Landau (Gamma,chi)-automorphic functions on mathbb{C}^n of magnitude ν

We investigate the spectral theory of the invariant Landau Hamiltonian $\La^\nu$ acting on the space ${\mathcal{F}}^\nu_{\Gamma,\chi}$ of $(\Gamma,\chi)$-automotphic functions on $\C^n$, for given real number $\nu>0$, lattice $\Gamma$ of $\C^n$ and a map $\chi:\Gamma\to U(1)$ such that the triplet $(\nu,\Gamma,\chi)$ satisfies a Riemann-Dirac quantization type condition. More precisely, we show that the eigenspace $ {\mathcal{E}}^\nu_{\Gamma,\chi}(\lambda)=\set{f\in {\mathcal{F}}^\nu_{\Gamma,\chi}; \La^\nu f = \nu(2\lambda+n) f}$; $\lambda\in\C,$ is non trivial if and only if $\lambda=l=0,1,2, ...$. In such case, ${\mathcal{E}}^\nu_{\Gamma,\chi}(l)$ is a finite dimensional vector space whose the dimension is given explicitly.
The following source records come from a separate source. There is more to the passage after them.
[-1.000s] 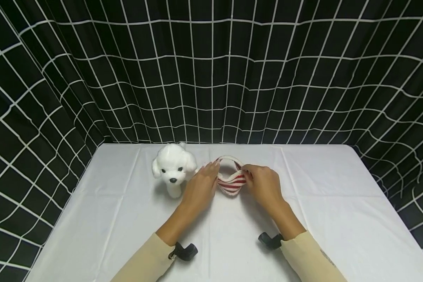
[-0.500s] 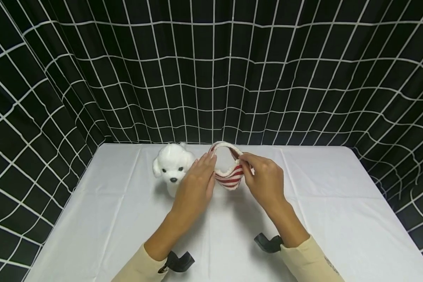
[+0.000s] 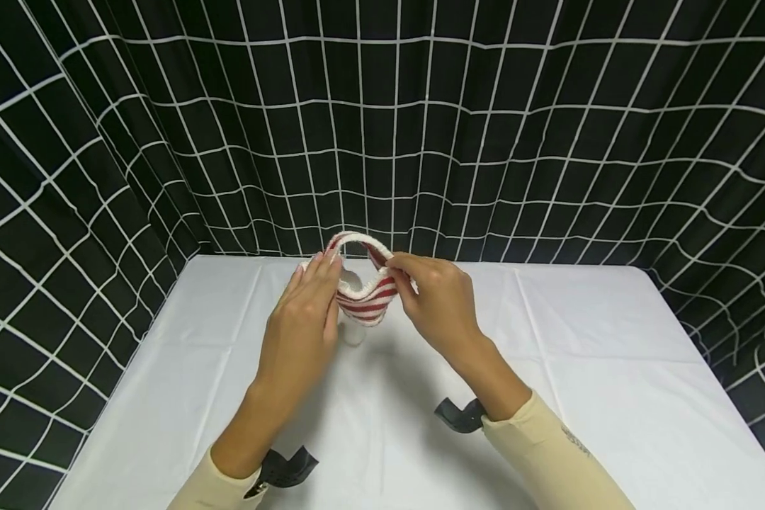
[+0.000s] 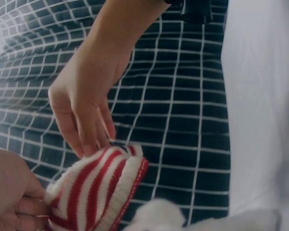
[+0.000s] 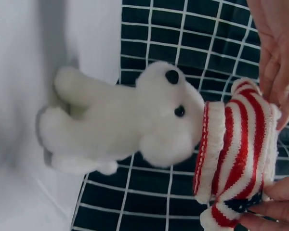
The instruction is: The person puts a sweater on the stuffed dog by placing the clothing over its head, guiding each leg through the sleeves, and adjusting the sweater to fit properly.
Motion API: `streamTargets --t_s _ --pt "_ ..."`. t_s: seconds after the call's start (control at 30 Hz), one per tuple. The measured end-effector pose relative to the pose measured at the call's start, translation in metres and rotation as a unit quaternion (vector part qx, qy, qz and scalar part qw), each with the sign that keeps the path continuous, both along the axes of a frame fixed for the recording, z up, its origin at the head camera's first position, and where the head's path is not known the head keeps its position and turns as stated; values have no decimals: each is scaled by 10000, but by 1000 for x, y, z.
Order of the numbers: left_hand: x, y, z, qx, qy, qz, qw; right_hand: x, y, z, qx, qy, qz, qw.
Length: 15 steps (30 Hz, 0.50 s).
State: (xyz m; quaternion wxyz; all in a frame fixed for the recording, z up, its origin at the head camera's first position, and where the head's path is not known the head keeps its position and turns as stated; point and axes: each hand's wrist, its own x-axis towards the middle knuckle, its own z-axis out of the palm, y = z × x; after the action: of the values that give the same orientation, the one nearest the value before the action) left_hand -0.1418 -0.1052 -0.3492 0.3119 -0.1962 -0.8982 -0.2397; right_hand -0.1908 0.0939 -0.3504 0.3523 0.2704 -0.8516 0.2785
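Note:
A small red-and-white striped knitted garment [image 3: 366, 301] is held up off the table, stretched open between both hands. My left hand [image 3: 312, 297] pinches its left rim and my right hand [image 3: 430, 283] pinches its right rim. A white plush dog [image 5: 125, 125] stands on the white table, its head touching the garment's [image 5: 236, 159] white-trimmed opening. In the head view the dog is mostly hidden behind my hands; only a white leg [image 3: 353, 333] shows. In the left wrist view the right hand [image 4: 82, 110] grips the garment [image 4: 96, 187] from above.
A white cloth covers the table [image 3: 580, 340]. A black curtain with a white grid [image 3: 421, 142] closes in the back and both sides. Black wrist mounts [image 3: 459, 414] sit at the cuffs of the cream sleeves.
Both hands have lifted the striped garment off the table and carried it left, over to the plush dog. The dog is now largely hidden behind the hands in the head view.

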Motion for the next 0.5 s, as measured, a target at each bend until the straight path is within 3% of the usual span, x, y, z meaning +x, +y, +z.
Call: streamTargets --t_s 0.27,0.5 --pt "-4 -20 0 164 -179 301 9993 -19 -25 2 68 -222 253 9994" --pt "-16 -33 -7 249 -279 500 9980 -35 -40 -9 -69 -581 342 9977"
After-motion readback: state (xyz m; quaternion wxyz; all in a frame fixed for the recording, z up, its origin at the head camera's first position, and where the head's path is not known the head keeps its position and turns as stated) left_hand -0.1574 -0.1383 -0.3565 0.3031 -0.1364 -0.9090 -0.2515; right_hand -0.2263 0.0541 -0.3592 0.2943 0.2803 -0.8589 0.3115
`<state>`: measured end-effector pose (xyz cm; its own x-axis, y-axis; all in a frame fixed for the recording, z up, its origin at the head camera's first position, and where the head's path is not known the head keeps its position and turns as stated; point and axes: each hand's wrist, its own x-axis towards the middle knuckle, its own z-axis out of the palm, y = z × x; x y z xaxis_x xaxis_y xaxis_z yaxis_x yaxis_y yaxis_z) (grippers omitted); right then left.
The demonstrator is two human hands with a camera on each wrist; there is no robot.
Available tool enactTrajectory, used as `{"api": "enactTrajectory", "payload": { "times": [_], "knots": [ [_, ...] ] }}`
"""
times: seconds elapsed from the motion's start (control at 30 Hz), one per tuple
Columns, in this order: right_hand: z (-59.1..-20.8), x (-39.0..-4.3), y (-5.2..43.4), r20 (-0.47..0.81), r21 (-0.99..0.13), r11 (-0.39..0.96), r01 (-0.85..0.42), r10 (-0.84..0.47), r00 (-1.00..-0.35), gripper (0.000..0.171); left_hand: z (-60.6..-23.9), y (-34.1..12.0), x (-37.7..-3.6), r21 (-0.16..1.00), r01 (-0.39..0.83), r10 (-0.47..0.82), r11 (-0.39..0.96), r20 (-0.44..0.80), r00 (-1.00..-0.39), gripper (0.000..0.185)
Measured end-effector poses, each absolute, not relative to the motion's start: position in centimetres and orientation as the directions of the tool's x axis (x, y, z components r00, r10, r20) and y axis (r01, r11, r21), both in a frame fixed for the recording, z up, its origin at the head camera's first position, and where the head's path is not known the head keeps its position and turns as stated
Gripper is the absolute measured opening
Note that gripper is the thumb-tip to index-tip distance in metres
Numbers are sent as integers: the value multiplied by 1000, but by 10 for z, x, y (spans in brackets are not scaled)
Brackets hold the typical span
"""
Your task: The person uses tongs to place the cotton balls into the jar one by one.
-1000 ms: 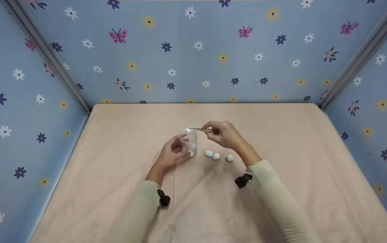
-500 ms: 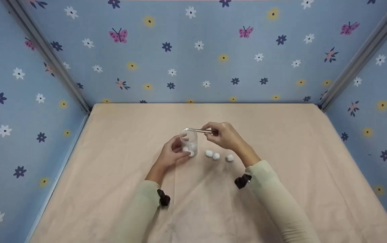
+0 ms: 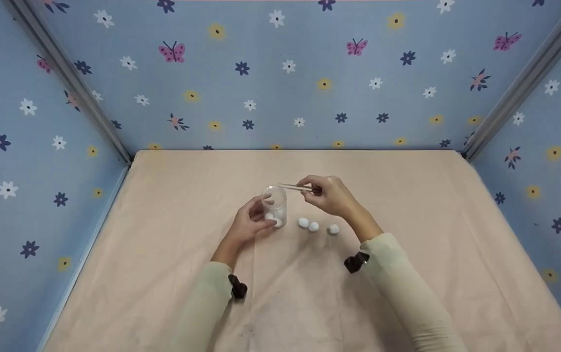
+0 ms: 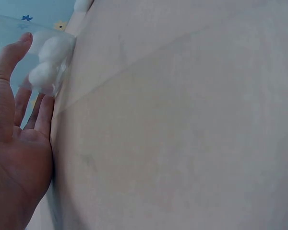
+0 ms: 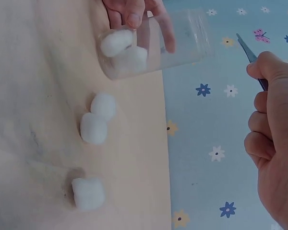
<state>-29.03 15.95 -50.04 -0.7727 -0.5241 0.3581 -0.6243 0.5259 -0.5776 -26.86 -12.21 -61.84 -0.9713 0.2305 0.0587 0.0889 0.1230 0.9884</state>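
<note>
My left hand (image 3: 251,222) holds a clear plastic jar (image 3: 274,199) upright on the table, thumb on the near side and fingers round the far side. Several white cotton balls (image 5: 132,60) lie at the bottom of the jar. My right hand (image 3: 326,194) pinches a pair of metal tweezers (image 3: 290,187) between thumb and fingers. The tweezers point left, their tips apart and with nothing between them, just beside the jar's open mouth. To the right of the jar, two cotton balls (image 5: 94,128) lie side by side on the table, and a single cotton ball (image 3: 333,230) lies farther right.
A pale peach cloth (image 3: 172,195) covers the table, with creases running across it. Blue walls (image 3: 280,88) with flowers and butterflies enclose the back and both sides. A dark wrist camera (image 3: 237,287) sits at the left sleeve, another camera (image 3: 356,262) at the right.
The cotton ball in the tweezers at the jar's mouth has dropped inside. My right hand has drawn the tweezers a little to the right, off the mouth. The left hand stays still.
</note>
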Motion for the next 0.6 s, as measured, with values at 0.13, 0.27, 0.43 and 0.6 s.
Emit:
{"api": "enactTrajectory", "payload": {
  "times": [0.13,0.27,0.43,0.6],
  "knots": [
    [-499,-290,164,360,-581,525,-622,-519,-775,22,-617,-121,-269,989,81,227,127,50,-973,78],
    [-500,-290,168,358,-584,527,-618,-516,-778,24,-618,-121,-269,989,80,226,126,50,-973,77],
    [-501,-289,175,365,-575,531,-622,-514,-776,26,-618,-121,-268,989,83,229,119,54,-972,75],
    [-502,-289,182,375,-572,531,-625,-509,-775,26,-617,-122,-268,987,86,230,133,53,-972,76]
  ]
}}
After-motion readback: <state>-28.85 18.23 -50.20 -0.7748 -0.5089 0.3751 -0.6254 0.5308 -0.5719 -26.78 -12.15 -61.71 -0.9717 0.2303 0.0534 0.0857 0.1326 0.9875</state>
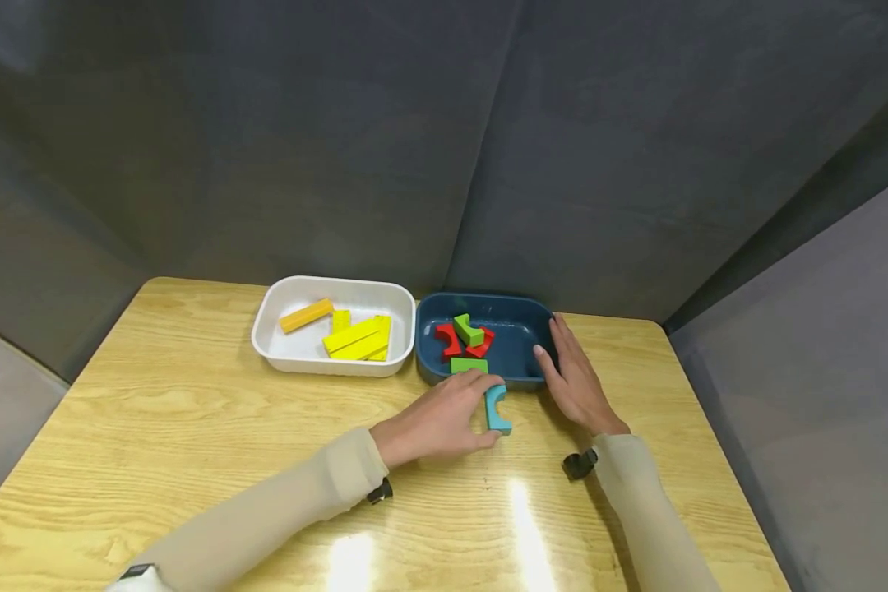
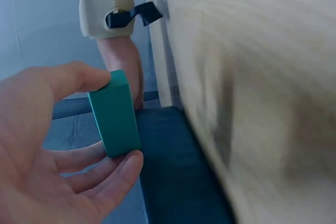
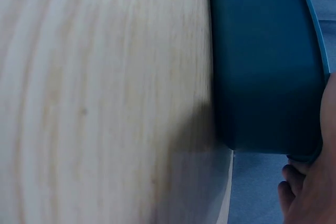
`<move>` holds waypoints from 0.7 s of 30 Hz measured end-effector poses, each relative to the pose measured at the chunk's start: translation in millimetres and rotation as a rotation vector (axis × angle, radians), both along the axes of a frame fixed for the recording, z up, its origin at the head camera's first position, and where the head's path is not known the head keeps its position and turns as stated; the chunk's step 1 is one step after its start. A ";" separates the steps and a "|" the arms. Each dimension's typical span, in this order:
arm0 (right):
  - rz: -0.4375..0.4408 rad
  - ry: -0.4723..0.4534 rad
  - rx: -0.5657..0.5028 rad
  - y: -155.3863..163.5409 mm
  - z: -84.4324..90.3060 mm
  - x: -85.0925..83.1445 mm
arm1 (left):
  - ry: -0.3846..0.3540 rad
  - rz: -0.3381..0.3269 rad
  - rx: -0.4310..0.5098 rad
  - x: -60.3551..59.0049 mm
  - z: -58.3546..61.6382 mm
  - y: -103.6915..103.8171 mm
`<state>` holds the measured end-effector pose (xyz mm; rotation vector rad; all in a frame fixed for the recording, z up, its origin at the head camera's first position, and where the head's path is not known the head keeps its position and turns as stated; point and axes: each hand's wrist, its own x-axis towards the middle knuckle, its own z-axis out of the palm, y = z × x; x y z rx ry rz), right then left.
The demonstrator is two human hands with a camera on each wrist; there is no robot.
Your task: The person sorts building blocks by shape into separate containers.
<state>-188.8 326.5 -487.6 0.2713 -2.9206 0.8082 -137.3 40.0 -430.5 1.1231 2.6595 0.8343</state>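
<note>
The left hand [image 1: 444,419] lies low on the wooden table [image 1: 192,427], just in front of the dark blue tray [image 1: 521,321], and its grip is pinching a teal arch-shaped block [image 1: 497,409]. In the left wrist view the block [image 2: 114,114] stands between the thumb on top and the fingers [image 2: 113,174] curled beneath it, with the open palm behind it. From the head view the block sits at the fingertips on the hand's right side, its curved notch facing away from the palm, its lower end on or just above the table; which of the 2 cannot be told. It lies just outside the tray's near wall.

The right hand [image 1: 573,374] rests against the tray's right near corner, fingers fairly straight and laid along the rim and outer wall. The right wrist view shows only fingertips [image 3: 302,192] touching the underside of the tray's edge [image 3: 268,77], so its grip is loose and flat against the tray, not pinching anything.

Inside the blue tray lie 2 red blocks [image 1: 464,339] with a green block [image 1: 469,329] on top, and another green block [image 1: 469,365] near the front wall. Beside it to the left, touching or nearly so, a white tray [image 1: 281,308] holds several yellow blocks [image 1: 358,337] and 1 orange bar [image 1: 307,315]
</note>
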 end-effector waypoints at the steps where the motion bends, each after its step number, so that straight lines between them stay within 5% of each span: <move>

We show also that the eigenspace ${\mathcal{E}}^\nu_{\Gamma,\chi}(0)$ associated to the lowest Landau level of $\La^\nu$ is isomorphic to the space, ${\mathcal{O}}^\nu_{\Gamma,\chi}(\C^n)$, of holomorphic functions on $\C^n$ satisfying $$ g(z+\gamma) = \chi(\gamma) e^{\frac \nu 2 |\gamma|^2+\nu\scal{z,\gamma}}g(z), \eqno{(*)} $$ that we can realize also as the null space of the differential operator $\sum\limits_{j=1}\limits^n(\frac{-\partial^2}{\partial z_j\partial \bar z_j} + \nu \bar z_j \frac{\partial}{\partial \bar z_j})$ acting on $\mathcal C^\infty$ functions on $\C^n$ satisfying $(*)$.